悪癖を改善させる指導法

異流派推手交流会でのお手合わせでは、色々と新たな気づきがあり、その気づきは、私の主催する青空教室にて、フィードバックされます。

教えることで私の頭は整理され、生徒さん方も刺激を受けて、より太極拳が面白くなっているはず。

今回は、四隅推手で新たな試みをしてみました。

教室で推手をやっていると、後ろの手がしゃしゃり出てきて、体が捻じれるという人が、どうも経験者に多いので、前の方の、片手だけでやってみました。

四正推手ならお互いに右手が前の手になりますが、四隅推手だと、私が右手なら、あなたは左手、というかんじになります。
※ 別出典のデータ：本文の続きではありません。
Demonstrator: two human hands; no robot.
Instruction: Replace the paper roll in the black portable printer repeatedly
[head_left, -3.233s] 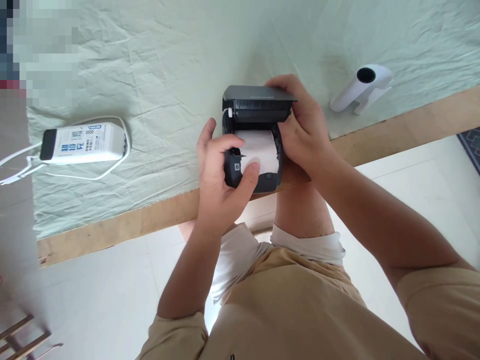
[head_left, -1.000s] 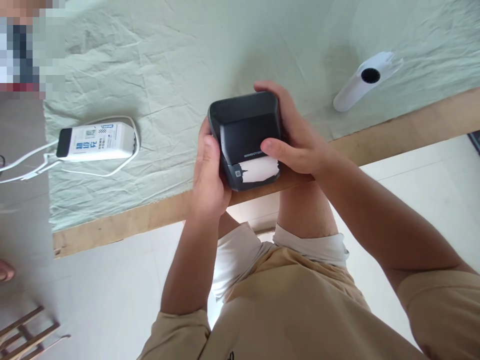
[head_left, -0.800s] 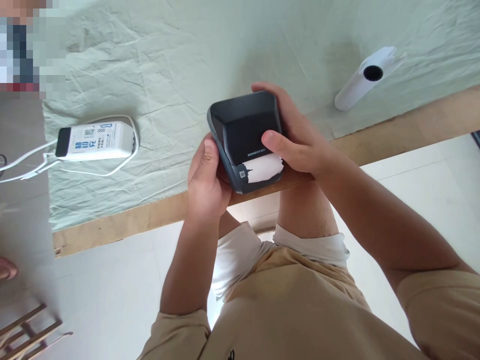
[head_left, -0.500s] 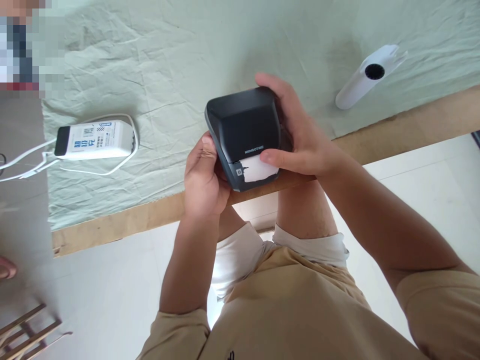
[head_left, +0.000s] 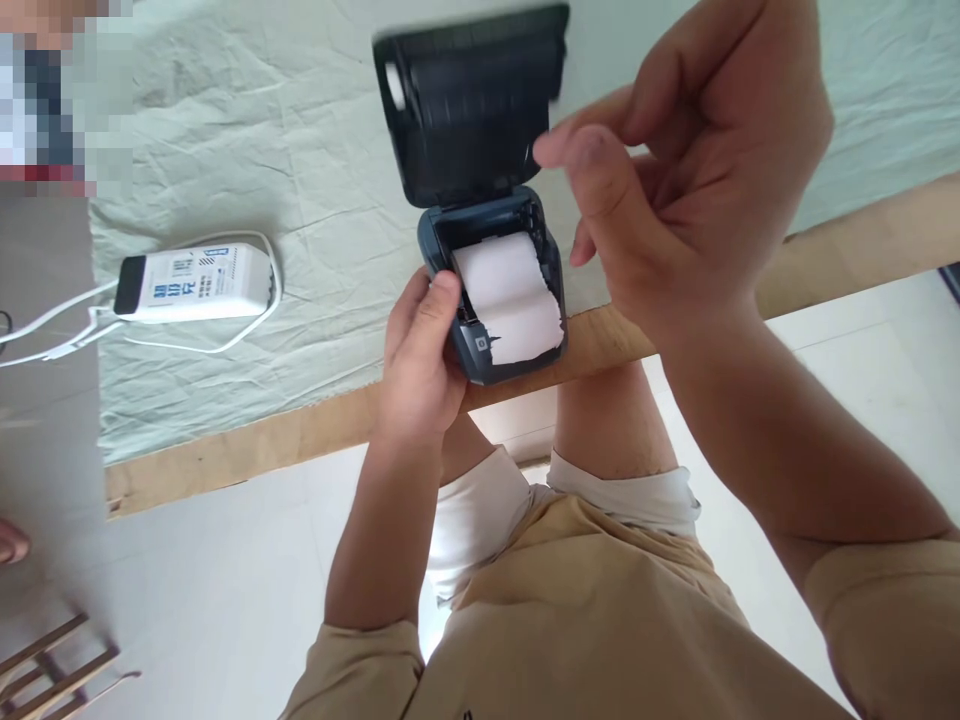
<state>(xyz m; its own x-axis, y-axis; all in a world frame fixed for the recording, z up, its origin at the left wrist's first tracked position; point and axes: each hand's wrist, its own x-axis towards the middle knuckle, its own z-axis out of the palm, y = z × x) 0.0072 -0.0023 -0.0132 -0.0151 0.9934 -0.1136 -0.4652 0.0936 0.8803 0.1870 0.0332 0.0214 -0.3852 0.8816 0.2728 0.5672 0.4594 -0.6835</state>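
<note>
Gaping open, the dark printer bares ragged-edged white paper.

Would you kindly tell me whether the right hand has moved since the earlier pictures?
Yes: the right hand has moved up and rightward in the picture, farther from the white corded device.

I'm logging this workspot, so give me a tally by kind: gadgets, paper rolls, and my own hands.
Gadgets: 2 (printer, white device)
Paper rolls: 1 (paper roll, in the printer)
Your hands: 2 (left hand, right hand)
Total: 5
</note>
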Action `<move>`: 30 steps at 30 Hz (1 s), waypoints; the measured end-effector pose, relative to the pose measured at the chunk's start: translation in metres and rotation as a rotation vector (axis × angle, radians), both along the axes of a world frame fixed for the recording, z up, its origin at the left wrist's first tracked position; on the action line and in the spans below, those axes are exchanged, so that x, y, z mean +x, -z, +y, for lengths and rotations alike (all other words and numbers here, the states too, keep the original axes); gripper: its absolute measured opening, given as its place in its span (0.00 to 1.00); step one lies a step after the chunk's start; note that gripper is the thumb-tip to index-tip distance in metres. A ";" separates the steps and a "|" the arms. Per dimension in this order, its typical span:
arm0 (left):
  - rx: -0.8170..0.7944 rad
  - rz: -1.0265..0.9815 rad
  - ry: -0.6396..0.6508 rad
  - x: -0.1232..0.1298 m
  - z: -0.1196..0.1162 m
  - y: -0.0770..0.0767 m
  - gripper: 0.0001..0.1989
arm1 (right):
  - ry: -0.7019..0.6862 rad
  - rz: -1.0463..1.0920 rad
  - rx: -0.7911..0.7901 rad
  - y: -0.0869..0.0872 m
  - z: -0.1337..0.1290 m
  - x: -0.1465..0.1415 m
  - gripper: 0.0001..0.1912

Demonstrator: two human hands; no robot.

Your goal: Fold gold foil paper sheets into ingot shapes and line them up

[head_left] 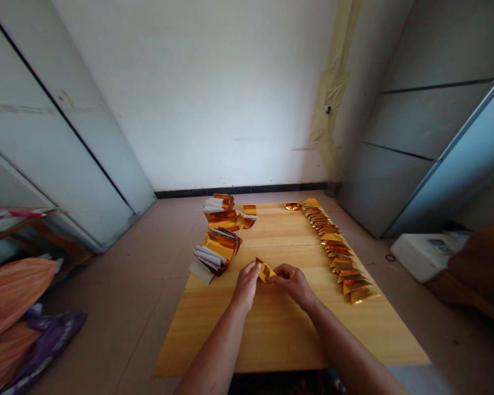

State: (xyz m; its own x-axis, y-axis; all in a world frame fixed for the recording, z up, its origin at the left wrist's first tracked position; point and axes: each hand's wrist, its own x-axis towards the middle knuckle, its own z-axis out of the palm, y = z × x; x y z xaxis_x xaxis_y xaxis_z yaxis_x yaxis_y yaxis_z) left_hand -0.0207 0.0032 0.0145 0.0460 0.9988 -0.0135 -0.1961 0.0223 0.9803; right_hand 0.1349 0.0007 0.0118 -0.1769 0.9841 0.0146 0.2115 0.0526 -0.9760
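Note:
Between my two hands, over the middle of the wooden table (284, 329), is a small gold foil paper (265, 272), partly folded. My left hand (247, 281) grips its left side, fingers pressed together. On its right edge, my right hand (293, 281) pinches the foil. Gold and white paper sheets (219, 249) lie in loose stacks along the table's left side, with a few smaller pieces (247, 220) beside them. Down the right side runs a long row of folded gold pieces (340, 255), and one rounded gold piece (293, 207) sits at its far end.
A white wall (230, 99) stands beyond the table. Grey cabinets (428, 120) are at the right, above a white box (420, 255) on the floor. Orange and purple bags (18, 307) lie at the left, near a wooden stand (37, 233).

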 end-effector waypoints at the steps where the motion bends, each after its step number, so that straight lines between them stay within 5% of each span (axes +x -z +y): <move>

相手の前の手の肱を、擦り上げて、肘で挟み込むように取りに行きます。

仕掛けられた方は、取られないようにつるっと逃げて、同じように取り返しに行きます。これを体重移動もしながら、ツルツル、ヌマヌマと繰り返します。

関節の取り合いになったときに自然にそうなったので、これは面白い、練習に取り入れようと思ったのです。

後ろの手は使いませんので、胴体を捻じる悪い癖が出てきません。正しい形に近づきます。

人の悪い癖を注意したら、癖は、より強化される傾向があると、私は感じておりまして、指導の仕方を色々と工夫しております。

膝が前に出るとか、グラグラするとか、うつむき、仰け反りになるとか、手に力を入れて先に動かすとか、太極拳初心者にありがちな、お決まりの悪癖は色々ありますが、そのものズバリ注意をしても、改善されることは、まあ、ないのです。

改善のためには、悪いところに意識を向けさせるのではなく、ぜんぜん違う方に意識を持って行かせて、イメージを上書きさせ、新たな体の使い方を嵌めこんでいくのが良かろうと思っております。

意識を持っていくべき違う方向とはどこなのか、それはその生徒さんの状況や状態によって違いますので、それを見極め、適切に誘導するというのが、指導者の力量ではなかろうかと思います。

振り返れば、私もそのように指導されてきました。しかも、第一段階、第二段階、段三段階…と、時期によっても、指導内容が変わり続けてきました。

そういうのって、十羽一絡げの集団指導では無理がありますね。やはり個人指導が一番よいですが、同時に見るなら、7,8人が限界のような気がします。それより多くなってくると、全員と手を合わせて教えるなんてできませんし。

これは太極拳に限ったことでもなくて、学習とか教育とか、全般に言えることではないですかねえ。